Jordyn: OK, so get this. 2008 Hercules Drive, Mount Olympus. Jeremy Piven bought it in 2017 for $6.8 million, just sold it for $6.85 million. 17 months on market, multiple price cuts.
David: That's basically flat nine years.
Jordyn: Nine years. And then measure ULA takes a $274,000 bite out of the clothes. So congratulations, you probably lost money.
David: Dry ocean views net negative return; Ari Gold would not approve.
Jordyn: Absolutely not; but that's our deal of the week and it is not an outlier. The real story starts here.
David: Because the Piven sale is really a symptom: LA County shed roughly forty two thousand film and TV jobs since twenty twenty two. That's a thirty percent drop according to Labor Department numbers. Disney, Sony, Bad Robot cut over fifteen hundred more in a single week in April. In April.
Jordyn: And those are your buyers and sellers in the same zip code. The entertainment money cohort is shrinking on both sides of the transaction.
David: So we're going to pull that thread. Mount Olympus versus the Bird Streets, same zip, very different stories. And then the foreign buyer surge that's reshaping Bel Air, but doing almost nothing for the 5 million to 15 million band where the pressure is worst.
Jordyn: Right, and we're going to ask the Detroit question. Structural reset or just a bad cycle? The Ankler called it earlier this year "luxury pads, slashing prices, houses sitting for months!
David: The data has an opinion on that. We'll get into it.
Jordyn: First up, two thousand eight Hercules Drive, the full story—an infinity edged pool, panoramic views to the ocean, and a seller who tried everything, including renting it for thirty five thousand dollars a month.
David: And still walked away net negative. Start the clock.

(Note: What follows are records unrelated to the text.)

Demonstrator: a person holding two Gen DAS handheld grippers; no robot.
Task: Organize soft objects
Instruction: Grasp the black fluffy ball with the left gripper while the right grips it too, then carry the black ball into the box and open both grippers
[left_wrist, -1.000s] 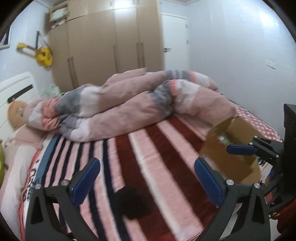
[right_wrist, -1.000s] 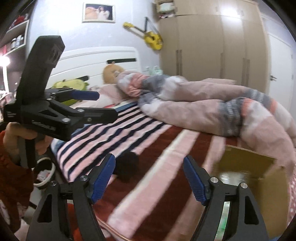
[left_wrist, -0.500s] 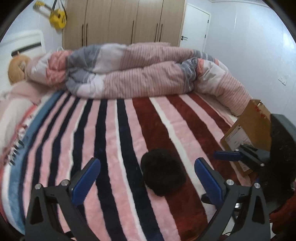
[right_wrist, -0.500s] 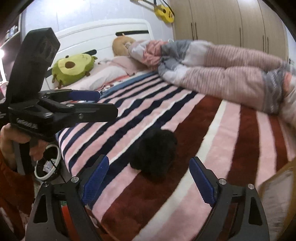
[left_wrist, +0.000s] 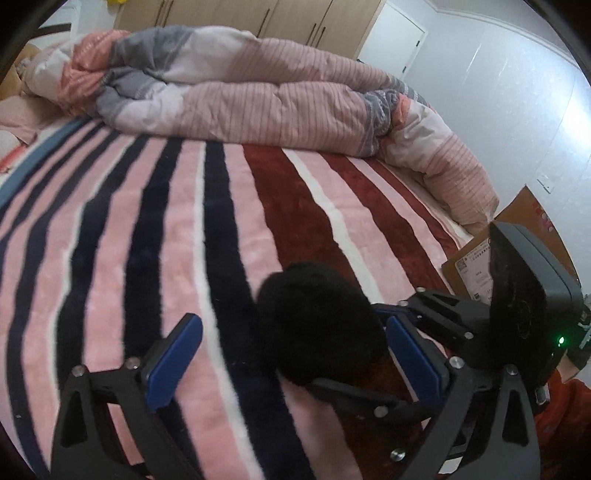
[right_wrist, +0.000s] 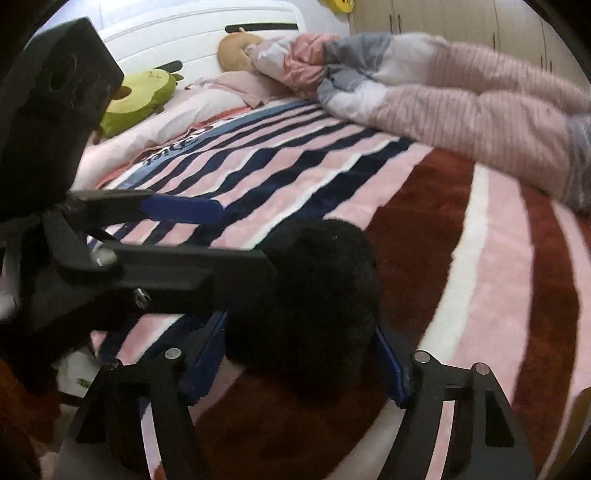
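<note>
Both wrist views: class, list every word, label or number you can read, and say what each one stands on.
No text here can be read.
Shipping label on the cardboard box: printed lines and a square code, too small to read.
Red print on the box flap: blurred, unreadable.
Dark lettering on the striped blanket, near the pillows: blurred, unreadable.

A lived-in bedroom in a home

A bed under a plush blanket striped pink, navy and maroon (left_wrist: 258, 206) fills both views, with a rumpled pink-and-grey striped quilt (left_wrist: 258, 99) heaped across it, a white headboard (right_wrist: 207, 33), a green avocado-shaped plush cushion (right_wrist: 140, 96), tall beige wooden wardrobe doors (left_wrist: 258, 16) and a white door (left_wrist: 397, 40).
</note>
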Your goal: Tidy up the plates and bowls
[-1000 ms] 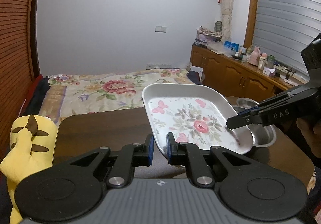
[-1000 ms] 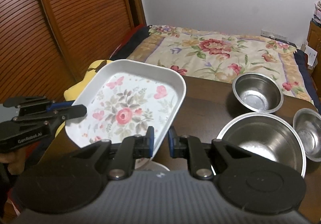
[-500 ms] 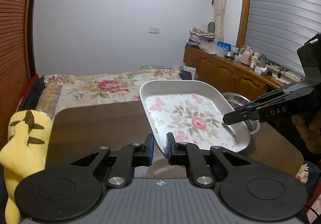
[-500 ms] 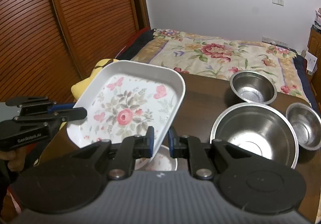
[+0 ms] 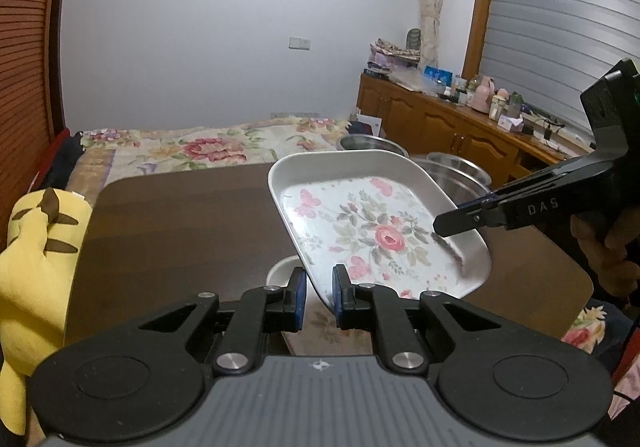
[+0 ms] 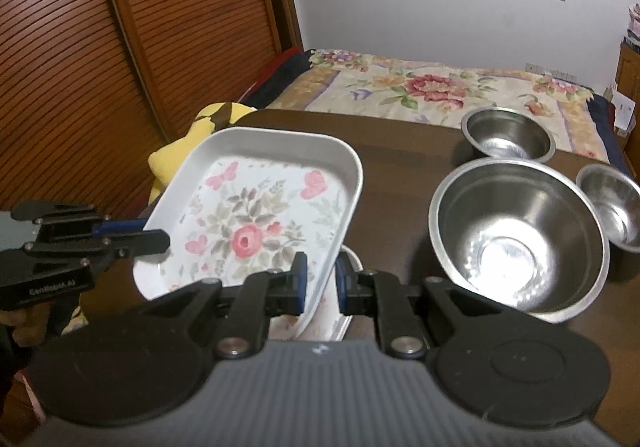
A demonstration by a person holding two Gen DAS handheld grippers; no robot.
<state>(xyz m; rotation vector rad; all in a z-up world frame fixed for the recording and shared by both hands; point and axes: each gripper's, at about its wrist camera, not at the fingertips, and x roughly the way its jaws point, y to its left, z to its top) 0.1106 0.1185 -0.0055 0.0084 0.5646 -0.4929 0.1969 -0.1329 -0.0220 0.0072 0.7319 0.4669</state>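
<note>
A white rectangular tray with a flower print (image 5: 372, 231) is held in the air above the dark table (image 5: 180, 215), tilted. My left gripper (image 5: 319, 295) is shut on its near rim. My right gripper (image 6: 321, 285) is shut on the opposite rim; the tray also shows in the right wrist view (image 6: 260, 223). Under the tray a second white floral dish (image 6: 324, 321) lies on the table, mostly hidden. A large steel bowl (image 6: 516, 235), a medium steel bowl (image 6: 506, 135) and a small steel bowl (image 6: 612, 205) stand to the right.
A yellow plush toy (image 5: 36, 259) sits off the table's left edge. A bed with a floral cover (image 6: 440, 87) lies behind the table. A wooden cabinet (image 5: 460, 135) with clutter runs along the right wall, slatted wooden doors (image 6: 120, 47) along the left.
Both grippers have lifted the tray higher over the table. The white dish beneath it has come into view. The steel bowls have not moved.
</note>
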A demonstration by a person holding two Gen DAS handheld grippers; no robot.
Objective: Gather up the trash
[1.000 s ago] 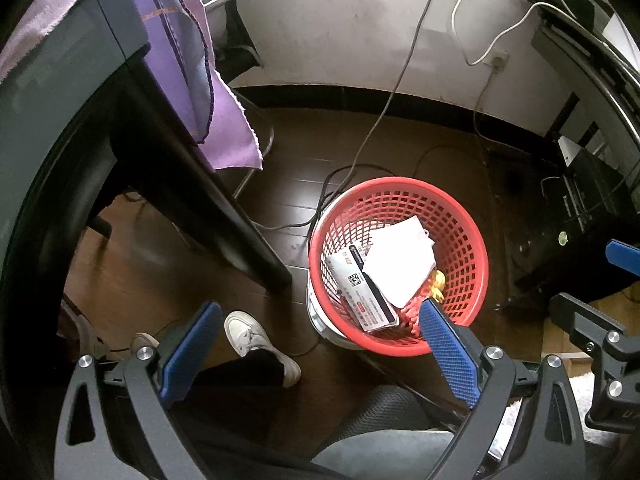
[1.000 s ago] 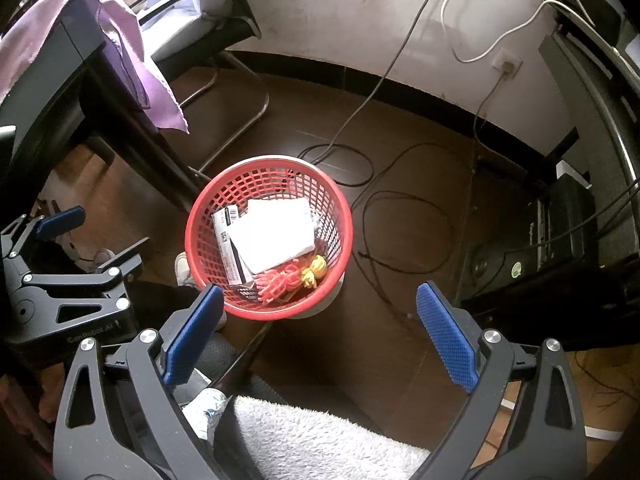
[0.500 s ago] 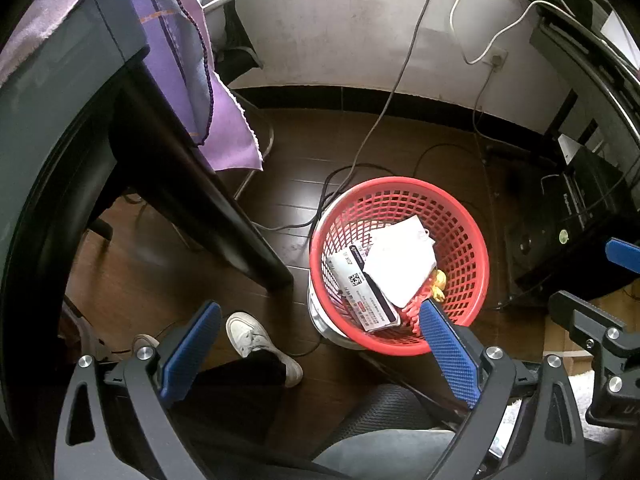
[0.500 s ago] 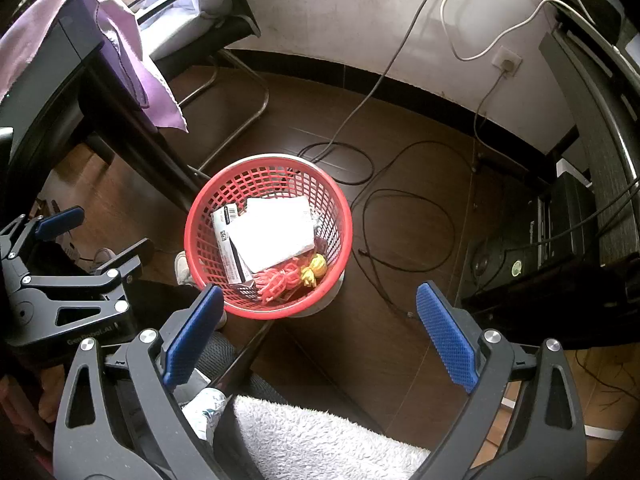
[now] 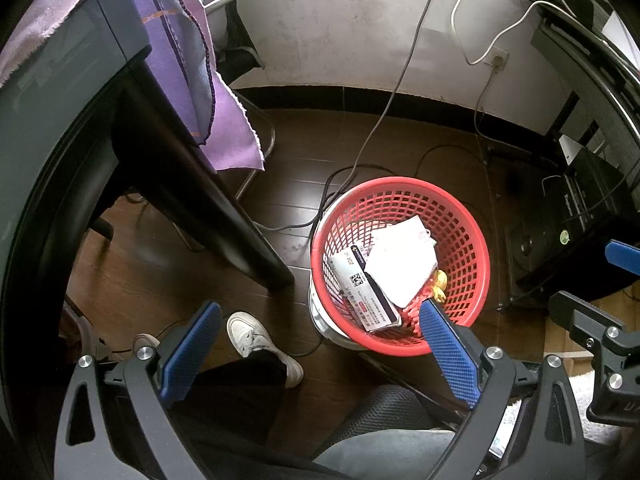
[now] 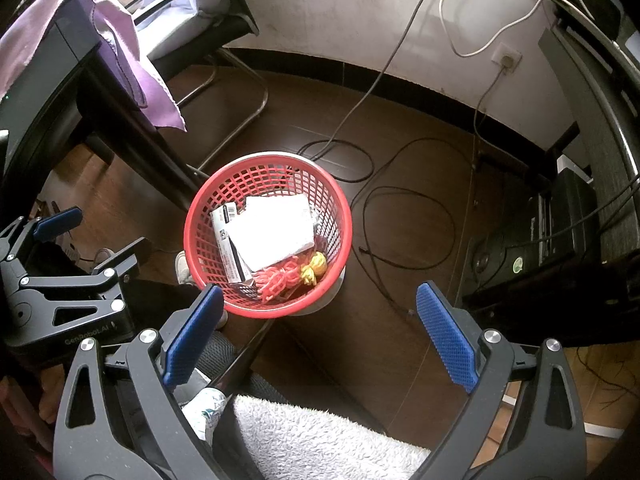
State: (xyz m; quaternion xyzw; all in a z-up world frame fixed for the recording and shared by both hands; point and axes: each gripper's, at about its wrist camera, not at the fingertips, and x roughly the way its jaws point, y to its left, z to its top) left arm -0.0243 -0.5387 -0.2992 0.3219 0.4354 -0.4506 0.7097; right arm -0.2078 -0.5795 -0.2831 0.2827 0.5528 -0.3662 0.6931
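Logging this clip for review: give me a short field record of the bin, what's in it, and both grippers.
bin: red mesh basket standing on dark wood floor
contents: white paper, printed box, red and yellow scraps
left gripper: open, nothing held
right gripper: open, nothing held
nearby: purple cloth over the dark table; cables on the floor

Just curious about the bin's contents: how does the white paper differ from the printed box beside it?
The white paper is blank and lies on top; the printed box carries text and a code and is partly tucked beneath it. The paper looks broad and flat, the box narrow and long. Both lie in the red basket.
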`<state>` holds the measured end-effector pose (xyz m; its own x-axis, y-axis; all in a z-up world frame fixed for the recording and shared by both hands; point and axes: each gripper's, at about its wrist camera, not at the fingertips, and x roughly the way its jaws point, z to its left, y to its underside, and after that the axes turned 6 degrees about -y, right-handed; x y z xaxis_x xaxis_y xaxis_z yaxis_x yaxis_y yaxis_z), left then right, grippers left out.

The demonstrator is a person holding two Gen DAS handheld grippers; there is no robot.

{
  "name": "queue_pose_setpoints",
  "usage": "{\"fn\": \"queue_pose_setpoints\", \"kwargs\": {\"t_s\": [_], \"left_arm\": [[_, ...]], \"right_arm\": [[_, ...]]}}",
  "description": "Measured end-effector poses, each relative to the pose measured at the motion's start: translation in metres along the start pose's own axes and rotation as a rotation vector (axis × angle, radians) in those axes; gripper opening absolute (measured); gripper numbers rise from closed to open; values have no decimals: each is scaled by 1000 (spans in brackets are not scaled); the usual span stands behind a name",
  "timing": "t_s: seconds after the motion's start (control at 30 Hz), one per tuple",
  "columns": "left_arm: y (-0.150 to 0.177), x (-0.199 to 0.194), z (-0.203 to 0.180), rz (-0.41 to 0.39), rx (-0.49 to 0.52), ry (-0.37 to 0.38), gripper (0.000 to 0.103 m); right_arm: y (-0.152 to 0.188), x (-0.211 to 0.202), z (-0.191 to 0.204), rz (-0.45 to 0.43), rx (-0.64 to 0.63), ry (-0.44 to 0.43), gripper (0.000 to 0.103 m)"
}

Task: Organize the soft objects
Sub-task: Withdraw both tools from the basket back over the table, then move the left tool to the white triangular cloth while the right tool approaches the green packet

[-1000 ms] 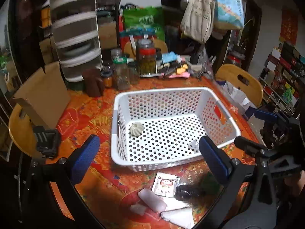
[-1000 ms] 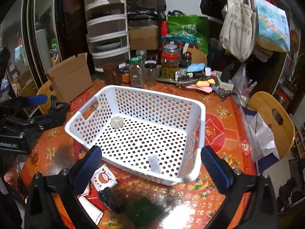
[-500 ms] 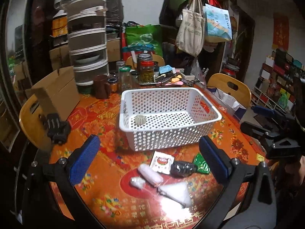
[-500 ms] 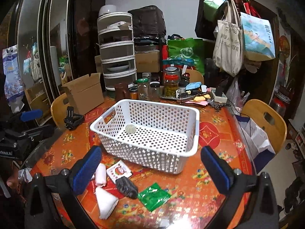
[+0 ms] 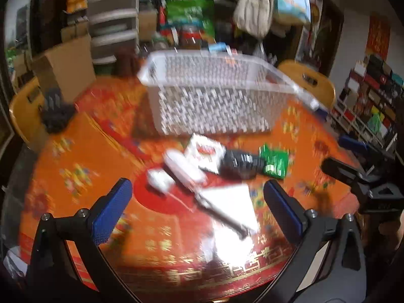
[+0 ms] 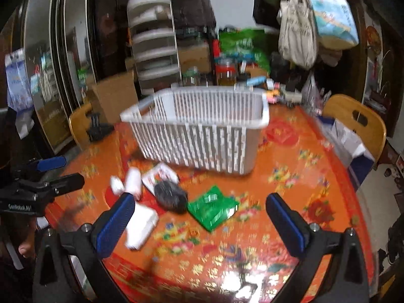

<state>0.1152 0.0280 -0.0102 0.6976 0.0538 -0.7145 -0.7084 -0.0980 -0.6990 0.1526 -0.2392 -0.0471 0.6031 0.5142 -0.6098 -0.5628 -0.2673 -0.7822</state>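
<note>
Both the left gripper (image 5: 195, 200) and right gripper (image 6: 199, 217) gape wide and empty; ahead at twelve o'clock the soft packets (image 6: 213, 208) lie loose on the table (image 6: 290, 202), and beyond them the white basket (image 6: 202, 136) awaits, so sorting seems barely begun.

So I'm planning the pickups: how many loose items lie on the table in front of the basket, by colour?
White: 4
Black: 1
Green: 1
Total: 6
</note>
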Motion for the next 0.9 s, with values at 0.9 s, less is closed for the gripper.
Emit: {"fn": "queue_pose_setpoints", "kwargs": {"t_s": [0.9], "left_arm": [[30, 86, -38, 136, 57, 20, 79]], "right_arm": [[14, 114, -19, 237, -15, 45, 76]]}}
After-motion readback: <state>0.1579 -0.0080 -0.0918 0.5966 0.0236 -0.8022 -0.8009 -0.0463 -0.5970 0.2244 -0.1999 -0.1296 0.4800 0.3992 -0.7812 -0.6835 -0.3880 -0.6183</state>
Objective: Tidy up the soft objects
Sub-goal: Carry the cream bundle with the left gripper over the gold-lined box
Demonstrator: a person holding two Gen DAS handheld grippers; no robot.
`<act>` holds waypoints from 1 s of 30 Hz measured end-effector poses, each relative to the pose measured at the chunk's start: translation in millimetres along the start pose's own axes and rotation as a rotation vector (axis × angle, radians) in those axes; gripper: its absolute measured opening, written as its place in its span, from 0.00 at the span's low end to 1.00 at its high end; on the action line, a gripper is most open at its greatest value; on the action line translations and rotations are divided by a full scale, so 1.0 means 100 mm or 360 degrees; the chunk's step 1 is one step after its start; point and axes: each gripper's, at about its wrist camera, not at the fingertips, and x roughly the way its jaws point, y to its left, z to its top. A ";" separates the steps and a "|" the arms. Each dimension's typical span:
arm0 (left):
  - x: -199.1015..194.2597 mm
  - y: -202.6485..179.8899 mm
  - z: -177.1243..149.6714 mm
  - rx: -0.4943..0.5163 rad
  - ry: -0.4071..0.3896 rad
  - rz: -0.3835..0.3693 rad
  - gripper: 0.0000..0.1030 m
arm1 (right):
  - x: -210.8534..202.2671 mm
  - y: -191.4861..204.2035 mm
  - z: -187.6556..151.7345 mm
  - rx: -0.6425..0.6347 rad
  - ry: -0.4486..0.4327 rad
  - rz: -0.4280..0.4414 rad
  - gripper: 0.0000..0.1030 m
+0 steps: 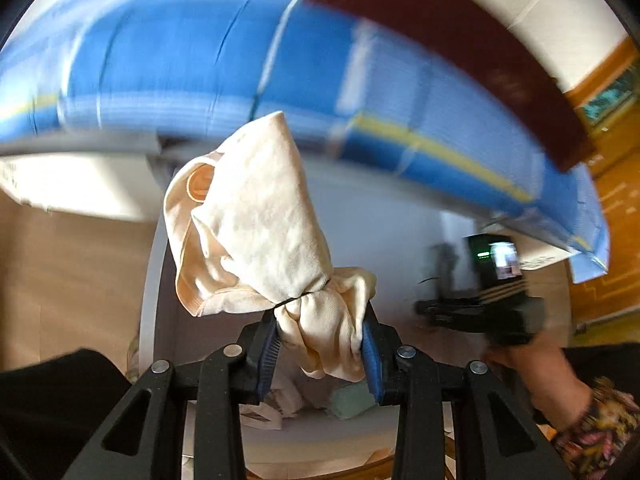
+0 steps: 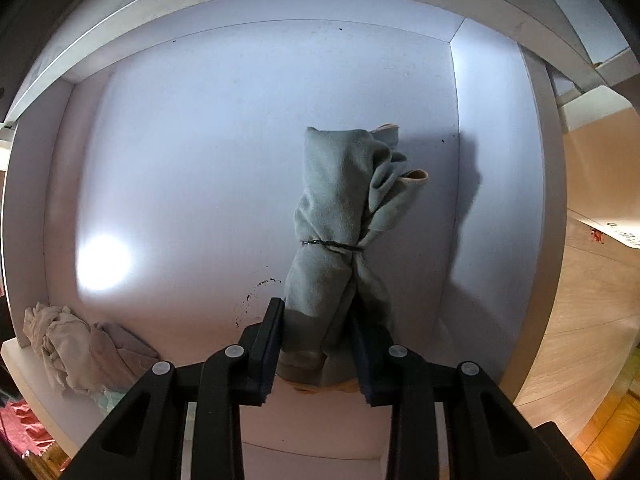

Jordyn: two thousand eight Hercules Drive, Mount Olympus: six point eight five million, and a two hundred seventy four thousand dollar tax bill. That's your deal of the week.
David: Okay, lay it out, because on paper, nine years of ownership on a prime Hollywood Hills address and the seller barely breaks even?
Jordyn: Barely. The real deal reported Piven paid six point eight million back in twenty seventeen-listed January twenty twenty five at nine point five million. and closed at six point eight five million. That's a fifty thousand dollar nominal gain in nine years.
David: Nine years.
Jordyn: Nine years! And the house is not a dog, David! Picture the driveway at Piven's: gated motor court, flat lot which almost doesn't exist up there, two-story glass conservatory, floor-to-ceiling views from downtown to Santa Monica, infinity pool, fire pit. A room with a drum kit and three Emmy statues on the shelf.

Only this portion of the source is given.